The Indians informed the explorers that another great lake lay off to the southeast of the copper mines, on which they could, by going southward, reach a point less than six days' journey from the Mississippi. It was determined that on reaching this lake a few of the party should go by canoes as far as possible, leaving the rest of the party to return by nearly the same route as they came.

Crossing the peninsula separating the two great lakes, a party of five white men, including the mathematician, and two Indian guides, embarked in birch canoes and set out southward along the shore of the great and solitary lake. After a long journey southward they found the shore of the lake trending too much to the east, when they abandoned their canoes and struck out on foot over the vast prairie, with the setting sun as their guide. In due time they reached the great river, and were soon at a trading-post.

Copper was a metal very much needed in Aristopia. Unalloyed and in brass and bronze it was far better adapted to many uses than iron, which was very plentiful in the country. There was plenty of zinc from which to make brass, but all the copper used had to be imported from Europe. So it was decided by the government of Aristopia to take possession of these copper mines, although they were far beyond the charter limits of the commonwealth.

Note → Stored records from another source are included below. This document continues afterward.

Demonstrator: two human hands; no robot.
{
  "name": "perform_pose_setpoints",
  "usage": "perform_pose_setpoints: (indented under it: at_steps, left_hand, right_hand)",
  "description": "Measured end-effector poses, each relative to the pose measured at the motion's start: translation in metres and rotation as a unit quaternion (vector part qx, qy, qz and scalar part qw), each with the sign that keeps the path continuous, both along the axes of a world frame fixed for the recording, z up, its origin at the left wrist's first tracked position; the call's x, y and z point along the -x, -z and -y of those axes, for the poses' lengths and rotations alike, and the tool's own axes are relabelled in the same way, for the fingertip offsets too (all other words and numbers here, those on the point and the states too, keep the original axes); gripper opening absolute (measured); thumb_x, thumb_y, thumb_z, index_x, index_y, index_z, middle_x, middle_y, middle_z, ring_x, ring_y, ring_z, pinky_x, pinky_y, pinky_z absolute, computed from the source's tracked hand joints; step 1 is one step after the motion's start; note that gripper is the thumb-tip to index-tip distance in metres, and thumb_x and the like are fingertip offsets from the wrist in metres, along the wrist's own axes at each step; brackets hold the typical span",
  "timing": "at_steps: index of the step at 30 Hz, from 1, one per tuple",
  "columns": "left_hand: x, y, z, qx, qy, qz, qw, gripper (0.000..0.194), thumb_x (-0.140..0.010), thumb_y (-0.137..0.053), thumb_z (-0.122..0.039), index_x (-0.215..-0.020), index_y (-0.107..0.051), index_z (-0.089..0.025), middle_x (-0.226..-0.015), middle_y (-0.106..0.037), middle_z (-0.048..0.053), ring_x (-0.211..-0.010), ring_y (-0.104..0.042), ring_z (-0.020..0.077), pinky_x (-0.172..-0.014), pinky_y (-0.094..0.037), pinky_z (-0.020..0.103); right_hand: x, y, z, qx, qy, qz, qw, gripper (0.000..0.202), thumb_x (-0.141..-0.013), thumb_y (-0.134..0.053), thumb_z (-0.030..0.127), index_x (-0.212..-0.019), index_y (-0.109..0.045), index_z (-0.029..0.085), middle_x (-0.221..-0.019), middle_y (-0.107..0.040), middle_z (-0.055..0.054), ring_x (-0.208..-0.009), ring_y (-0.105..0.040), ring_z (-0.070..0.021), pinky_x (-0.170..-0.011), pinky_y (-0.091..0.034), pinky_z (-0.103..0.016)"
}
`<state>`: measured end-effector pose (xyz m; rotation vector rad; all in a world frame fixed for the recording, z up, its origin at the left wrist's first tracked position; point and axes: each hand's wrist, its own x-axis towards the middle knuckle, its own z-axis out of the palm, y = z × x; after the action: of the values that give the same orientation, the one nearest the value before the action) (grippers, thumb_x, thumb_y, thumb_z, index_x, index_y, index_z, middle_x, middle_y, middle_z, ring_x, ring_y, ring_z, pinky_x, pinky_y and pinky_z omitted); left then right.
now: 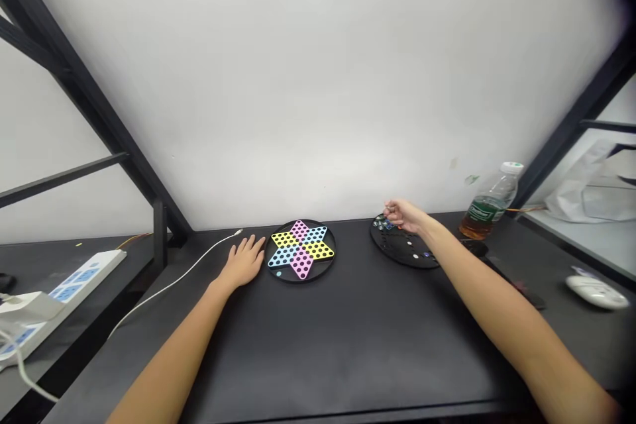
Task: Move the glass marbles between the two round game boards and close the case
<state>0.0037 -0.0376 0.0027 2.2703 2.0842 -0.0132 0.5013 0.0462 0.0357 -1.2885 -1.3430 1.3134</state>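
Note:
My left hand (243, 261) lies flat on the black table, fingers spread, at the left rim of a round Chinese checkers board (302, 243). That board carries a pink, blue and yellow star full of holes. One pale blue marble (279, 273) rests in its rim, lower left. Over a second round black board (397, 252), my right hand (403, 214) is held with its fingers pinched together. Whatever is between those fingertips is too small to make out. Several coloured marbles (381, 224) gather at the far left of this board, partly hidden by the hand.
A bottle (487, 209) of brown liquid leans behind my right forearm. A white mouse (596, 292) is at the far right. On the left are a white cable (191, 266) and a power strip (82, 288). The wall (322, 112) closes off the back.

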Motion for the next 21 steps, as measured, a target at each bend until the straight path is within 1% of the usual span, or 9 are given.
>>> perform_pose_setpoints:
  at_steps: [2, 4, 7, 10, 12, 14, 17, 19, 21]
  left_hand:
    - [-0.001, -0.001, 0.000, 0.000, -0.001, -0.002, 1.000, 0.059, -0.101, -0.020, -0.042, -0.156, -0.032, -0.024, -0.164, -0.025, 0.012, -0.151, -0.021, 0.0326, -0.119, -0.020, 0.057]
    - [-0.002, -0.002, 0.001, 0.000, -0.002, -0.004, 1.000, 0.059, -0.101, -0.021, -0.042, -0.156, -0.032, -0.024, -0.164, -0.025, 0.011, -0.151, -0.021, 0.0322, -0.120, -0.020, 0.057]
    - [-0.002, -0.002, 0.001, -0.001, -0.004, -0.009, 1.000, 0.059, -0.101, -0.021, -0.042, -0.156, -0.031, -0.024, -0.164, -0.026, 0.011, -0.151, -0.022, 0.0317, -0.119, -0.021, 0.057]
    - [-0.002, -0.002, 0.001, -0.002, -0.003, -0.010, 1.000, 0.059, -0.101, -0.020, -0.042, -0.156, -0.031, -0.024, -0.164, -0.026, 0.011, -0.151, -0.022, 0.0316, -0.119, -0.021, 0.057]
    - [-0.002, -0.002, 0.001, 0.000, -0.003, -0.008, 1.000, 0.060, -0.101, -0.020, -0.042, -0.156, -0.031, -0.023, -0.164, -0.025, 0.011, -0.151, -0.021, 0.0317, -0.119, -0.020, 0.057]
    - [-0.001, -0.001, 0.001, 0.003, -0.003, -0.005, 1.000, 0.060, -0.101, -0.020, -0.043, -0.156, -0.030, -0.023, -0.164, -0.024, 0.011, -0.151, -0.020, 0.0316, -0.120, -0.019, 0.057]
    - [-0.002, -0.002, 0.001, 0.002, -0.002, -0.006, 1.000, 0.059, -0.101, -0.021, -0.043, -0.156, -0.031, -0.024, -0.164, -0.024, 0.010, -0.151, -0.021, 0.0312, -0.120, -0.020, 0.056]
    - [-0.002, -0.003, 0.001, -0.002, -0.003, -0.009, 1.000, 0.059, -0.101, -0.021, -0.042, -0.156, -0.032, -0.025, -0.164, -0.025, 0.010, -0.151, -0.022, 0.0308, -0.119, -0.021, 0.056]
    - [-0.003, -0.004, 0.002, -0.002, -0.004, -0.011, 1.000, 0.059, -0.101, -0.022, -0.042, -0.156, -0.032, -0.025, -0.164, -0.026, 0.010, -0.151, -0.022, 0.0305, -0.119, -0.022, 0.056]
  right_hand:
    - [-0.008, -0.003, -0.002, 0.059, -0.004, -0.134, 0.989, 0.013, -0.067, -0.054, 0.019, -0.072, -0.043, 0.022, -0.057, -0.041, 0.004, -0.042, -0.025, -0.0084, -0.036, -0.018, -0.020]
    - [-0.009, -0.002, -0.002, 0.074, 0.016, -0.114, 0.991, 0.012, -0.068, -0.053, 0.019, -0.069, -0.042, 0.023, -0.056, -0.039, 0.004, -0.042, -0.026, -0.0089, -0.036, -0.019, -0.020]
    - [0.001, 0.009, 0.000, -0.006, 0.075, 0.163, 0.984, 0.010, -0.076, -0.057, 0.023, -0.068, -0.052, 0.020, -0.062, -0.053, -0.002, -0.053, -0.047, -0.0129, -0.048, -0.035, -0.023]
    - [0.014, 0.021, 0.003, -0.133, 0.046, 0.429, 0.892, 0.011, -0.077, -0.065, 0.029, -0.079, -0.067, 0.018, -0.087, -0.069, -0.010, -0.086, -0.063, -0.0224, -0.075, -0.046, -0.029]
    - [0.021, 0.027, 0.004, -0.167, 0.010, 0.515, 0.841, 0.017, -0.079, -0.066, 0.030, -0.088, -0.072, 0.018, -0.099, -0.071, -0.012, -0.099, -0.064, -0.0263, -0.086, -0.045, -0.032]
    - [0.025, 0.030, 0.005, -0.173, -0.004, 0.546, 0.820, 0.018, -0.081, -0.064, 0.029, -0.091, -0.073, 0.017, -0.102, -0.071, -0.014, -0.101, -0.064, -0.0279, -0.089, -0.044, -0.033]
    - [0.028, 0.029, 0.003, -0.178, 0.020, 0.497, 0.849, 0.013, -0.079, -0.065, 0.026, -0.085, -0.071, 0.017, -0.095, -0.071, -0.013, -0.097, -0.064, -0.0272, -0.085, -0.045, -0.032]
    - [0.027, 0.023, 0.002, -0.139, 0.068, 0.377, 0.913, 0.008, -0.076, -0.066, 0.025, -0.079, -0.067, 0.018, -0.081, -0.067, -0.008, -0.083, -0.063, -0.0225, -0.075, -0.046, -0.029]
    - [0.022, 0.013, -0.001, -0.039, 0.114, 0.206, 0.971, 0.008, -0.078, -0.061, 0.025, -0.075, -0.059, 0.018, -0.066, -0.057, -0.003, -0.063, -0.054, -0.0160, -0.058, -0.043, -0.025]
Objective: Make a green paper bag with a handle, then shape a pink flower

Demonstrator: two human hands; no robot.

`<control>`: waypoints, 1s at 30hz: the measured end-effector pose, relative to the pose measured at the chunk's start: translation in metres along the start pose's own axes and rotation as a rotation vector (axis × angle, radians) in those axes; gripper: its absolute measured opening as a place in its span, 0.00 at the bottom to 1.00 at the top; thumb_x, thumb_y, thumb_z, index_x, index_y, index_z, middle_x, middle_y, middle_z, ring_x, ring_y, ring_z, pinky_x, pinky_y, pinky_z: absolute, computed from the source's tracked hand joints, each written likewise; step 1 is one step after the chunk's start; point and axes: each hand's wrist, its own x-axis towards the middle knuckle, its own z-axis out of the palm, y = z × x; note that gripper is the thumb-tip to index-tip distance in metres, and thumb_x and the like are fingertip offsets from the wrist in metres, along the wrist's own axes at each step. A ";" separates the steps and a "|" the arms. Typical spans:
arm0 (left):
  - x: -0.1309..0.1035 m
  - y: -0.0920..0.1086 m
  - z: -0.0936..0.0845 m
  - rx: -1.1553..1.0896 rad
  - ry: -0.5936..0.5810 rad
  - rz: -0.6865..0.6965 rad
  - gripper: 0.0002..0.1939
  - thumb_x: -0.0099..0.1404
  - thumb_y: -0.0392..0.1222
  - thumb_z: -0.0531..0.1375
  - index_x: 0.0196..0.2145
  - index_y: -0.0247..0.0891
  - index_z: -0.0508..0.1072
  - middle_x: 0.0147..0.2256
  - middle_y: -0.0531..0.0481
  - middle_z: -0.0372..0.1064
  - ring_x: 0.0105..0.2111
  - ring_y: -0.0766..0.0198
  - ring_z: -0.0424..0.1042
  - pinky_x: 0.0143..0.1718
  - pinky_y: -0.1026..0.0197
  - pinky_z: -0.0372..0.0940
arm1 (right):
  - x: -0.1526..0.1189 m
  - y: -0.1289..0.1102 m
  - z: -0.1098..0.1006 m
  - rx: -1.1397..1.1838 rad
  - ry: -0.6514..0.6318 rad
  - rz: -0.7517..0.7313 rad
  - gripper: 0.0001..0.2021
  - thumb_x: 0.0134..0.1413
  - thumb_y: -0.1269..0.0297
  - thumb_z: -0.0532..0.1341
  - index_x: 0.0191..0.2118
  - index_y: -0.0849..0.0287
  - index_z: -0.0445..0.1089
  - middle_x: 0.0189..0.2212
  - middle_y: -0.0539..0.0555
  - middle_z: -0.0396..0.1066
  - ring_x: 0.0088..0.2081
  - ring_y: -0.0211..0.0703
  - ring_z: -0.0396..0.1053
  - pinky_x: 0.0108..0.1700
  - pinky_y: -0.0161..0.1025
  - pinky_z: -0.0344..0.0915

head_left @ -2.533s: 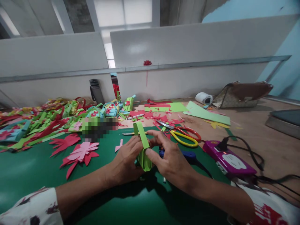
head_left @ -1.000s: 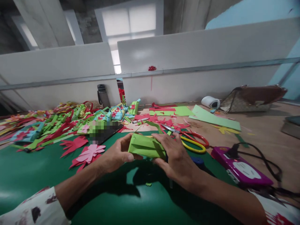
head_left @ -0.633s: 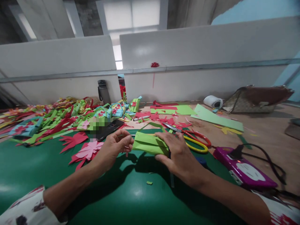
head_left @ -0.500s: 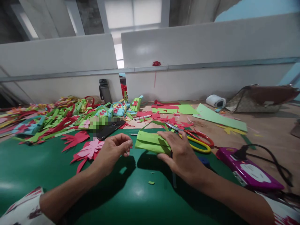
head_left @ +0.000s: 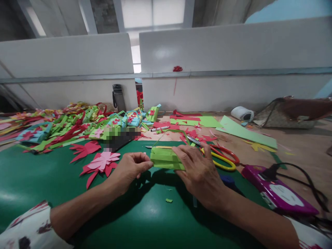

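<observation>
Held just above the green mat is a small folded paper bag in light green, with a thin strip handle at its back. My right hand is closed around the bag's right end, thumb below and fingers over the top. At the left end, my left hand pinches the lower corner between thumb and forefinger; any small piece under those fingertips is hidden. Behind the bag lies a thin blade. Scissors with red and yellow handles rest beside my right hand.
Left of my hands lie pink and red paper flowers, a dark phone and a heap of paper bags and strips. A purple power strip with a cable sits at right. Farther back are paper sheets, a white roll and a handbag.
My left hand has moved right, from apart to touching the paper bag's left end. The bag has tilted, showing more of its folded side. My right hand keeps its hold.
</observation>
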 end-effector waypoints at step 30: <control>0.005 -0.008 -0.013 -0.206 -0.002 -0.058 0.11 0.50 0.42 0.65 0.24 0.34 0.66 0.15 0.59 0.58 0.14 0.77 0.49 0.15 0.71 0.43 | 0.018 0.014 -0.002 1.089 -0.263 0.881 0.06 0.45 0.66 0.59 0.23 0.61 0.62 0.13 0.43 0.59 0.16 0.30 0.56 0.20 0.29 0.53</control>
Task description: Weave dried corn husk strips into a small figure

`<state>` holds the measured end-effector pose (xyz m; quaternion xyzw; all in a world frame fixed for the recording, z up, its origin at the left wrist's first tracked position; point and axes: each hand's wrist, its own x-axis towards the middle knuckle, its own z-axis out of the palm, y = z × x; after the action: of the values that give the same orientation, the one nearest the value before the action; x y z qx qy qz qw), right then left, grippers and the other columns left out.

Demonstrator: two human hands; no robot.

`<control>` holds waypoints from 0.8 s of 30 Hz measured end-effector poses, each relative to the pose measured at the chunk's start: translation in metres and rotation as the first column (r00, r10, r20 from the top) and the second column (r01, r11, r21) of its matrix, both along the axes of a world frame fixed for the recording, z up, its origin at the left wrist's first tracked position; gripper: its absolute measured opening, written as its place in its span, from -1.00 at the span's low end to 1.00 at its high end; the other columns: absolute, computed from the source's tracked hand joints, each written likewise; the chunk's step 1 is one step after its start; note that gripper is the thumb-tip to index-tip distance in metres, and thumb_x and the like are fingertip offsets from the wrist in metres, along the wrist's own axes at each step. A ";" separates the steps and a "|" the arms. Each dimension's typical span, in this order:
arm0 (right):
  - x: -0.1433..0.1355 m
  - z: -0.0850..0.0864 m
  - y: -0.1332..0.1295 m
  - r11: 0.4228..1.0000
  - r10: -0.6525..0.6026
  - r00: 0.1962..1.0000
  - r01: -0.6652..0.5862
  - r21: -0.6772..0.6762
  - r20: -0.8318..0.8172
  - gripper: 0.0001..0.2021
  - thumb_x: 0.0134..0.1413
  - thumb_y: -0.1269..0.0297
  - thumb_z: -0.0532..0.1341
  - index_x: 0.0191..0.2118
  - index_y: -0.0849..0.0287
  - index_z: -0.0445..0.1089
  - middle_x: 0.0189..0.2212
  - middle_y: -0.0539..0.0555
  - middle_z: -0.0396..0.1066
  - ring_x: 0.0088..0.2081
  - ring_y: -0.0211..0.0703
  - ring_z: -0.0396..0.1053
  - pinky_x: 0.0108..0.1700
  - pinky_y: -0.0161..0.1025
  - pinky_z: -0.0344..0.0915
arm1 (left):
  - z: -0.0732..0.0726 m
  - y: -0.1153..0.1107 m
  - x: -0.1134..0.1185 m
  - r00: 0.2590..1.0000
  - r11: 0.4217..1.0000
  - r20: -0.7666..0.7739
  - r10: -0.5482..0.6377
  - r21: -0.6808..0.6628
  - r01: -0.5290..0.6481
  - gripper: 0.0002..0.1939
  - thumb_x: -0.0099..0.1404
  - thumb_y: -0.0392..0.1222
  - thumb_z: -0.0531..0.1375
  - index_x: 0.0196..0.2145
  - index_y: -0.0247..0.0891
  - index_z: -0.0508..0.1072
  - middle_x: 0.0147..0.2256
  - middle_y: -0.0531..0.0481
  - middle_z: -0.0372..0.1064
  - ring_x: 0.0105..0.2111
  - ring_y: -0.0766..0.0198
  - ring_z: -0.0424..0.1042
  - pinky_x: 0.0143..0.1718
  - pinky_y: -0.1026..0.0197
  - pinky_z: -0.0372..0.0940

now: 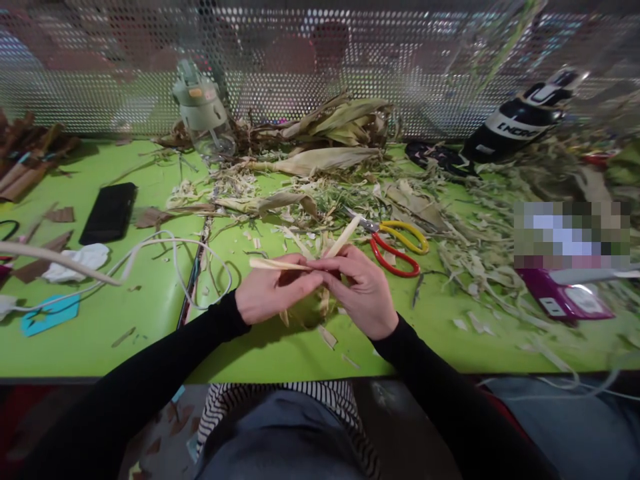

The Elenwah River, emptying into the Mississippi about twenty-five miles above the mouth of the Mizouri, could be ascended by horse-boats to within about a hundred miles of the shore of the great Lake Michigan. At this head of navigation a post was established. A fort was built of prairie sods, and armed with three six-pound cannons. Houses were built of lumber, brought up on the boats. For the post on Lake Michigan a point was selected at the mouth of a small river called the Sheca'o. The mouth of the river would form a port for vessels used on the lake. As there was no timber for building and fuel here, a post was not immediately established; but a strong party with all the necessary tools was sent northward alongthe shore of the lake until a spot was found where there was plenty of good timber, and a small river running into the lake which would furnish water-power for a saw-mill. Here a post called Sheboygan was established, and a saw-mill erected. From the lumber sawn two sailing vessels were built. The first one, which was finished immediately, took a cargo of lumber to the mouth of the Shecago River, where a post called Shecago was established. The western and northern shores of Lake Michigan were explored with a view to finding a passage into the other lake, called Lake Tracy or Superior. It was found, however, that in the river between the two lakes were rapids which prevented navigation. So another post, called Escanaba, was established at the head of a little bay at the north end of Lake Michigan. From this point a road was cut through the woods to the shore of Lake Superior, a distance of about forty-five miles. On the shore of Lake Superior another post, called Fort Neenah, was established and another saw-mill erected. A vessel of about twenty tons was built to ply between Fort Neenah and the mines, where a post called Fort Copper was established.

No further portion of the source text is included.